Kırk beş yaşındayım ve hayranlara bir mektup yazıyorum. Watchmen’in hayranlarına. Kelime kullanımı aşırı, paylaşım konusunda fazla cömert; ama hiçbir şey insanları sizin tarafınıza çekmek için babanızın öldüğü vakti anlatmak kadar iyi değildir. Böylesi mahrem detayları yabancılarla paylaşmak ilgiye aç ve zavallı ve manipülatif ve yapışkan ve gerekli ve özgürleştiricidir. Aynı zamanda Mr. Moore’dan aldığım bu kuantum gözlemleme yönteminden de uzaklaşmanın zarif bir yöntemini arıyorum, ki hayranlara direkt olarak soğuk, hırsız kalbimden seslenebileyim. Belki de onlara üçüncü şahıs kipleriyle hitap etmeyi bırakıp, ikinciye geçmem, böylelikle de birinciye yaklaştırmam iyi bir fikir olabilir.

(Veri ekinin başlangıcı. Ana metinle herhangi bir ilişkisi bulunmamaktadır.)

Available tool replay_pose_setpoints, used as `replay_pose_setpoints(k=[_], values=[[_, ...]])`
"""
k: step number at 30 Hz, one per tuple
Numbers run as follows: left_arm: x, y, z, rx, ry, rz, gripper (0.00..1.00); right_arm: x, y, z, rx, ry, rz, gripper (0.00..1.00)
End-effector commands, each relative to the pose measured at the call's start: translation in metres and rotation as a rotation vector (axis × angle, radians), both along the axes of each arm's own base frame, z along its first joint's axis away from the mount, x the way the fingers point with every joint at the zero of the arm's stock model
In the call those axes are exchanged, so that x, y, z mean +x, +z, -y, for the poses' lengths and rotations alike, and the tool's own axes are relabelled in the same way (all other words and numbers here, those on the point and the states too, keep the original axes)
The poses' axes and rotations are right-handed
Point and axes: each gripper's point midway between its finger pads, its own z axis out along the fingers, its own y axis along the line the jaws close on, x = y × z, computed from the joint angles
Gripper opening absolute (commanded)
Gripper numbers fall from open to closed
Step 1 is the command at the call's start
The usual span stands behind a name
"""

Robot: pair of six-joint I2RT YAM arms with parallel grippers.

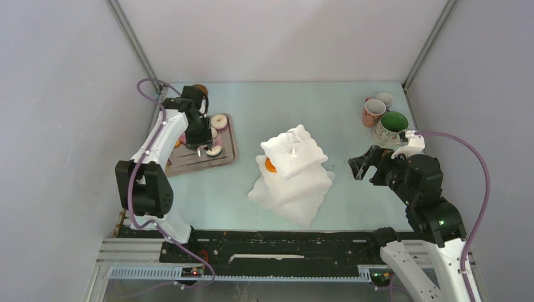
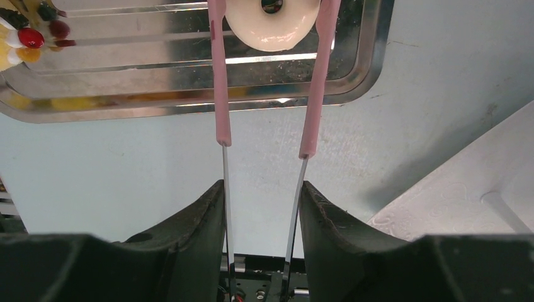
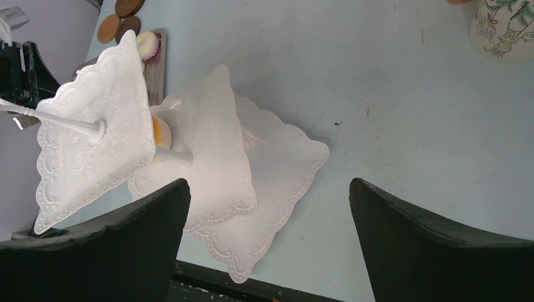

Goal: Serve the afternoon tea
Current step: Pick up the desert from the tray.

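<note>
Over the pale surface [image 1: 283, 107], your left arm [image 1: 157, 141] reaches above the tray [image 2: 157, 94], with the left gripper [image 2: 261, 192] clenched on tongs [image 2: 220, 94] that straddle a donut [image 2: 272, 25], while your right gripper [image 1: 364, 165] gapes wide beside the stand [image 1: 293, 167].

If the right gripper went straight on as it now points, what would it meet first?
Probably the white stand, its lower tiers; the open right gripper faces it across the table, though depth is unclear.

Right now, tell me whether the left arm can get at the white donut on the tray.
Probably yes. The left gripper holds the pink tongs, whose tips flank the donut over the tray, with nothing between them.
</note>
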Motion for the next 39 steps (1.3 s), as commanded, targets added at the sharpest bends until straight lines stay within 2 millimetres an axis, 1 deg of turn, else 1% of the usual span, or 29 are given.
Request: replay_pose_setpoints(k=[1, 8, 12, 14, 18, 23, 27, 30, 33, 39], values=[[-0.004, 0.009, -0.005, 0.03, -0.021, 0.022, 0.47, 0.003, 0.008, 0.0, -0.003, 0.006, 0.039, 1.0], [-0.016, 0.007, -0.007, 0.037, -0.037, 0.004, 0.49, 0.003, 0.007, 0.001, -0.006, 0.002, 0.037, 1.0], [-0.016, 0.003, -0.004, 0.021, -0.039, -0.001, 0.5, 0.003, 0.006, -0.001, 0.002, 0.007, 0.037, 1.0], [-0.014, 0.004, -0.004, 0.019, -0.038, 0.004, 0.5, 0.003, 0.005, -0.001, 0.003, 0.009, 0.036, 1.0], [-0.015, 0.009, -0.005, 0.027, -0.035, 0.012, 0.48, 0.001, 0.006, 0.0, 0.0, 0.007, 0.039, 1.0], [-0.014, 0.024, -0.003, 0.014, -0.033, 0.048, 0.48, 0.001, 0.006, 0.0, 0.0, 0.006, 0.043, 1.0], [-0.013, 0.03, -0.004, 0.017, -0.029, 0.065, 0.48, 0.002, 0.007, -0.001, 0.003, 0.01, 0.042, 1.0], [-0.015, 0.03, -0.003, 0.013, -0.034, 0.059, 0.49, 0.002, 0.007, -0.001, 0.007, 0.012, 0.043, 1.0], [-0.016, 0.025, -0.002, 0.009, -0.039, 0.047, 0.49, 0.002, 0.006, -0.001, 0.004, 0.011, 0.038, 1.0], [-0.009, 0.024, 0.002, -0.015, -0.038, 0.063, 0.48, 0.001, 0.006, -0.002, 0.007, 0.014, 0.038, 1.0]])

Ne dersiniz bu hoşunuza gider mi?
Öncelikle, eğer Watchmen üstünde çalışmam sizi sinirlendiriyorsa, özür dilerim. İçten içe o kadar da ciddi özür dilemediğimi, ciddi özür dileyecek bir durumda olsam bu projeye atlamayacağımı düşünüyor olabilirsiniz. Haklısınız, ancak umarım bu durum özrü boşa çıkarmaz çünkü bunu samimiyet ve saygıyla size sunuyorum.

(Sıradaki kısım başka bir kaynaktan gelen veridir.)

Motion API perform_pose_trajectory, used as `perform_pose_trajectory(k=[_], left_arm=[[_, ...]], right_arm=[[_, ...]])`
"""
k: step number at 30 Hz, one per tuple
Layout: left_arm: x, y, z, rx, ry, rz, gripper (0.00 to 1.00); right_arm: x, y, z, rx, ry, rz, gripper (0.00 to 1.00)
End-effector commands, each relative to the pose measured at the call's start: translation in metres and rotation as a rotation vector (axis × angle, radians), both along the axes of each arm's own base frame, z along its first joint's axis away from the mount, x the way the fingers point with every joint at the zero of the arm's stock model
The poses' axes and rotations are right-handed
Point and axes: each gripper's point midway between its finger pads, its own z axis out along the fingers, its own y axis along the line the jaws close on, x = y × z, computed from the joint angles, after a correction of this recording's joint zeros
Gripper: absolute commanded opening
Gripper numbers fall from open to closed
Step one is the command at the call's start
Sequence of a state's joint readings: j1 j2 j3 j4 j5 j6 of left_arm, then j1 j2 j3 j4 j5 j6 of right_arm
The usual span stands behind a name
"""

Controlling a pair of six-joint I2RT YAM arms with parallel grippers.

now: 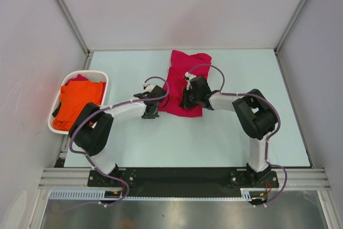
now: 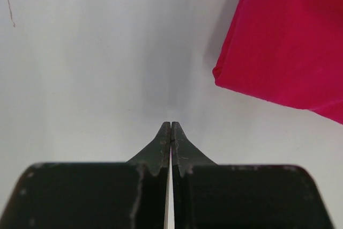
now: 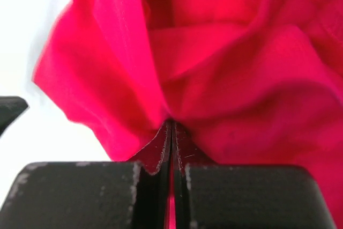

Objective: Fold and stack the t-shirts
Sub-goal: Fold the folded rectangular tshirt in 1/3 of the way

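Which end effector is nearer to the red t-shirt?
Right. The right end effector is shut on the red t-shirt, cloth pinched at its tips. The left end effector is shut and empty over bare table beside the shirt's edge.

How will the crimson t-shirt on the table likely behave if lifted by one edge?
Probably floppy: the crimson t-shirt bunches into soft folds around the right end effector. Pushed, it would probably wrinkle rather than slide; its near edge lies doubled over.

Shirt (image 1: pixel 185 73) on table (image 1: pixel 225 132); second shirt (image 1: pixel 77 103) in basket (image 1: pixel 106 81) left.
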State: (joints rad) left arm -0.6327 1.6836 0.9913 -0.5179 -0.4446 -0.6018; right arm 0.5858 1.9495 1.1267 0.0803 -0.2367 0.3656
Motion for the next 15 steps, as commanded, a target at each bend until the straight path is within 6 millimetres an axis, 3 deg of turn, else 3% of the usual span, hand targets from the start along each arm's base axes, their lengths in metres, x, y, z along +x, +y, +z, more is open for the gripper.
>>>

Saygı. İkinci öncelikle’m bu. Alan Moore’a devasa ebatta bir saygı duyuyorum. O mitolojik seviyede olağanüstü bir yetenek. Ona bir mektup yazdım, kısmen bu mektuba da benziyordu çünkü ona; neden onun isteklerini böylesine açıkça deldiğime dair bir açıklama borçluydum ve ondan üstüme bir lanet koymamasını kibarca rica ettim çünkü o sihir biliyor ve belli ki bunu yapabilir. Cevabı, ya da cevap verip vermediği benimle onun arasında. Söylemeye belki gerek bile yok, Mr. Moore ben mektubu yazmadan da önce kimsenin kendi eserini uyarlamasını istemediğini defalarca söyledi. Uyarlamak bir kibir. Daha da fenası, etik değil.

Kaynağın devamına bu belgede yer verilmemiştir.